Radiation can cause chromosomal aberrations arising de novo in the cell progeny, several generations after irradiation. Delayed genomic instability has been observed in many types of mammalian cells (Ponnaiya et al., 1997; Suzuki et al., 2003; Mothersill et al., 2006; Sudo et al., 2008). Therefore, communication between cells and their microenvironment is critical for both normal tissue homeostasis and tumor growth. RIBE has important implication in tumor control and in radiation therapy, wherein the targeted (directly irradiated) cells transmit the damaging signals to the non-irradiated normal cells, thereby inducing a response similar to that of directly irradiated cells (Mothersill and Seymour, 1998; Shao et al., 2002; Baskar et al., 2007; Baskar, 2010; He et al., 2012). Two major mechanisms mediate RIBE. In the normal and certain cancer cells, mechanisms between cell to cell communications are through the direct gap junction-mediated intercellular communication (adjacent cells/confluent cells) (Azzam et al., 1998; Zhou et al., 2000). Secondly, a range of soluble signaling molecules such as cytokines are involved in the communications between the targeted to distanced non-targeted organs/sub-confluent cells were reported (Ivanov et al., 2010; Hei et al., 2011; Klammer et al., 2013). Among cytokines, tumor growth factor-beta-1 (TGF-β1) has been found to be an important mediator in the bystander effects (Gow et al., 2010; Temme and Bauer, 2013). Recently, Jiang et al. (2014) showed in the lung cancer cells, that the RIBE is mediated by the TGF-β 1–miR-21–ROS pathway. In recent years, number of candidate mediators in bystander effects were identified, among them transforming growth factor-b (TGF-β) (Iyer et al., 2000), tumor necrosis factor-alpha (a) (TNF-α) (Shareef et al., 2007), interleukin-6 (IL-6) (Chou et al., 2007), interleukin-8 (IL-8) (Facoetti et al., 2006) and increase in reactive oxygen species (ROS) (Lyng et al., 2002). RIBE has an important implication in radiation therapy and its impact in radiation oncology is gradually beginning (Munro, 2009). In cancer cells multiple RIBEs, including cell growth stimulation, DNA damage, and cell death have been observed (Sokolov and Neumann, 2010; Veldwijk et al., 2014). However, RIBE is not seen in the human embryonic stem cells (hESC) (Sokolov and Neumann, 2010), indicating stem cells are less susceptible to RIBE than the somatic differentiated cells.

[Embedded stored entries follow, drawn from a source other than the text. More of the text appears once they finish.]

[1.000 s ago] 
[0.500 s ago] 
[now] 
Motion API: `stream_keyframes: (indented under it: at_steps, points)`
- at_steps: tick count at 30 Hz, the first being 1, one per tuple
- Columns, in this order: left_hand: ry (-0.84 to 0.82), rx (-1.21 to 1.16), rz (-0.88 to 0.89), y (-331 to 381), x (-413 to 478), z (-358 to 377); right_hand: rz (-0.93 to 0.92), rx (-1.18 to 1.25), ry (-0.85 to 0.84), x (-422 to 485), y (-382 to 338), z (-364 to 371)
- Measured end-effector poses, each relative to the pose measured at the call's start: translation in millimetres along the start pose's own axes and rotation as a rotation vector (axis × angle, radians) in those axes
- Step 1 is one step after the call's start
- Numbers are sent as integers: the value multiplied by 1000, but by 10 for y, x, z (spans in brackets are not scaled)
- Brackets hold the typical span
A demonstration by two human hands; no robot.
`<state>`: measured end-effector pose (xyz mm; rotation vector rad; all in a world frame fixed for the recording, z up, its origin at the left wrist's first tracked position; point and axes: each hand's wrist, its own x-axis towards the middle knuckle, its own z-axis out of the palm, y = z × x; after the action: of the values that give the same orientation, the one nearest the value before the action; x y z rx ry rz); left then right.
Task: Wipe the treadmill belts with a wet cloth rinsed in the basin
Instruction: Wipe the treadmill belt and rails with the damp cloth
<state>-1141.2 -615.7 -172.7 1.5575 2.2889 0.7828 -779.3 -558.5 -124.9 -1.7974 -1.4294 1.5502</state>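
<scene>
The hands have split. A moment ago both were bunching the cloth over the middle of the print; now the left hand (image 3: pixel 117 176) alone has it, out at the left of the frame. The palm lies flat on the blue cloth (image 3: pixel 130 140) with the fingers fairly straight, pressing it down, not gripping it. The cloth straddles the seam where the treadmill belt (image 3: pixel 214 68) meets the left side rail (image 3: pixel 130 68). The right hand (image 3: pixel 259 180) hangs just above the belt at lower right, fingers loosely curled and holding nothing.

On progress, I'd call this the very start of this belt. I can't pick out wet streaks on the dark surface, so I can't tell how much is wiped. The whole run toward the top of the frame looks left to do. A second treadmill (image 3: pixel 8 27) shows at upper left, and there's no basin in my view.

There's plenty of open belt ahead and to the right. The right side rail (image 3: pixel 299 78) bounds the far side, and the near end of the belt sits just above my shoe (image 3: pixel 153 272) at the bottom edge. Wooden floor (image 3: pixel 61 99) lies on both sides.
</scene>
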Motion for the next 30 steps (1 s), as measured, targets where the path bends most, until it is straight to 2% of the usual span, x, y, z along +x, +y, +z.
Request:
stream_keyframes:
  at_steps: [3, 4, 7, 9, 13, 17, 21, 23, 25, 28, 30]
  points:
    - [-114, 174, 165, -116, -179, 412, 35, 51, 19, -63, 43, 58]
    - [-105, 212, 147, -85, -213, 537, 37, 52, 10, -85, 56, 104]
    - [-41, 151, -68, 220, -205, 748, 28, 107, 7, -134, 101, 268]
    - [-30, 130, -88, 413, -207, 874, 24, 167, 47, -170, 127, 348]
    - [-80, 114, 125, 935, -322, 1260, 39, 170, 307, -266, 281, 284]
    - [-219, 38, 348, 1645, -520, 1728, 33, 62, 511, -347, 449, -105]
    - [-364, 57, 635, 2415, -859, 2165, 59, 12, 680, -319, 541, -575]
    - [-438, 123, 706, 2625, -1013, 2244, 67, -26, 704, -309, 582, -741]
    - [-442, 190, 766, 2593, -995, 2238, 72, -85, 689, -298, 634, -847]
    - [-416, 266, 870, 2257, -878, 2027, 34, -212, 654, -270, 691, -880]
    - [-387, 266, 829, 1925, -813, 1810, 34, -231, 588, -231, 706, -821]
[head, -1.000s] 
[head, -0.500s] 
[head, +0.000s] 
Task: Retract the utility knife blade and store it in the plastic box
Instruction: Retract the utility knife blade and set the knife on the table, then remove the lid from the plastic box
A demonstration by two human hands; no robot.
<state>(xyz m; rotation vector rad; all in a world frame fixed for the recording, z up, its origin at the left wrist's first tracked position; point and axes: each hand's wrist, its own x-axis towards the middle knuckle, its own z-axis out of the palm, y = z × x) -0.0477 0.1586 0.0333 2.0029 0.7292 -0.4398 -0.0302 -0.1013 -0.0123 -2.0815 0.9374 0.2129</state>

RIBE is also reported using mouse model, the bystander responses of internal tumor cells or tissues were also confirmed in vivo, further cancer-associated events such as p53 alteration, MMPs (Matrix metalloproteinases) activity and epigenetic changes were reported in the RIBE (Camphausen et al., 2003; Koturbash et al., 2007). BE can be mediated through an increase in genomic instability, cell cycle delay, cell death (apoptosis), formation of micronucleus, mutations, changes in proteins (gene) expression, and further by malignant transformation (Nagasawa and Little, 1992; Hickman et al., 1994; Shao et al., 2003; Ponnaiya et al., 2004; Baskar et al., 2008). However, the components released from the irradiated cells and further the communication signals involved between the irradiated and non-irradiated cells are still not well known. Recently, Bensimon et al. (2013) showed for the first time in breast cancer cells, a cancer stem cell (CSC) marker CD24 is associated with the transmission of genomic instability of the bystander cells. Recently Aravindan et al. (2014) reported that the clinical doses of abdominal irradiation (2Gy) in mice showed an increase in the onset of NF-kB signal transduction and subsequent NF-kB activation in the non-targeted distant organ (heart). However, little is known about the type of DNA damage of the bystander cells, its radiation resistance and further damage of non-targeted normal cells contributing to tumorigenesis and how this damage can be repaired by designing novel therapeutic approaches to cancer treatment paves a way for an effective strategy to compact the disease.
Though tremendous progress has been made toward understanding the hallmarks of cancer, cancer is responsible for one in eight deaths worldwide (Garcia et al., 2007; Center et al., 2011). Despite the use of chemotherapy, radiation therapy and surgery, the overall outcome for cancer cure continues to be disappointing. Radiation therapy offers an effective treatment for advanced cancer and the prime goal of radiation treatment is to inhibit the cancer cells multiplication potential and eventually kill the cells. However, radioresistance and repopulation (relapse or recurrence) at the primary site and/or at the malignant areas remain a significant clinical challenge in cancer control. Certain tumors are intrinsically radioresistant, while others acquire radioresistance during the treatment (Seiwert et al., 2007). To overcome the tumor cell radioresistance, it will be a challenging one to identify tumor specific pathways and inhibitors. In the past few years, enormous progress has been made in radiation therapy leading to the possibility of depositing more radiation energy (proton beam radiation therapy, e.g., Bragg Peak) on the tumors while sparing the surrounding normal tissues (Bhide and Nutting, 2010). We do not have a comprehensive answer about the molecular mechanisms involved in the initiation of cancer, developing resistance to treatment and further individual variations in treatment susceptibility, especially of therapy-related beneficial or detrimental effects. In a microenvironment, cancer cells are influenced by various growth signaling pathways to resist the radiation effects and further modify the adjacent normal tissues to impede tumor recurrence or metastasis. Overall, small increase in radioresistance will lead to a large number of cancer cell survivals and further the proliferation forms cancer mass and with a logarithmic decrease in cancer cell death after radiation treatment. Therefore, in the coming years more thrust should be given on the cancer cells radioresistance, e.g., cancer stem cell's radiosensitivity will focus on several different areas along with molecular targeted drugs to control this rapidly growing disease worldwide. Furthermore, with a greater understanding of the tumor biology, evolution of radiation therapy will continue with the improvements in imaging, computing and engineering advancements, and potentially decimate the cancer cells with fewer side effects.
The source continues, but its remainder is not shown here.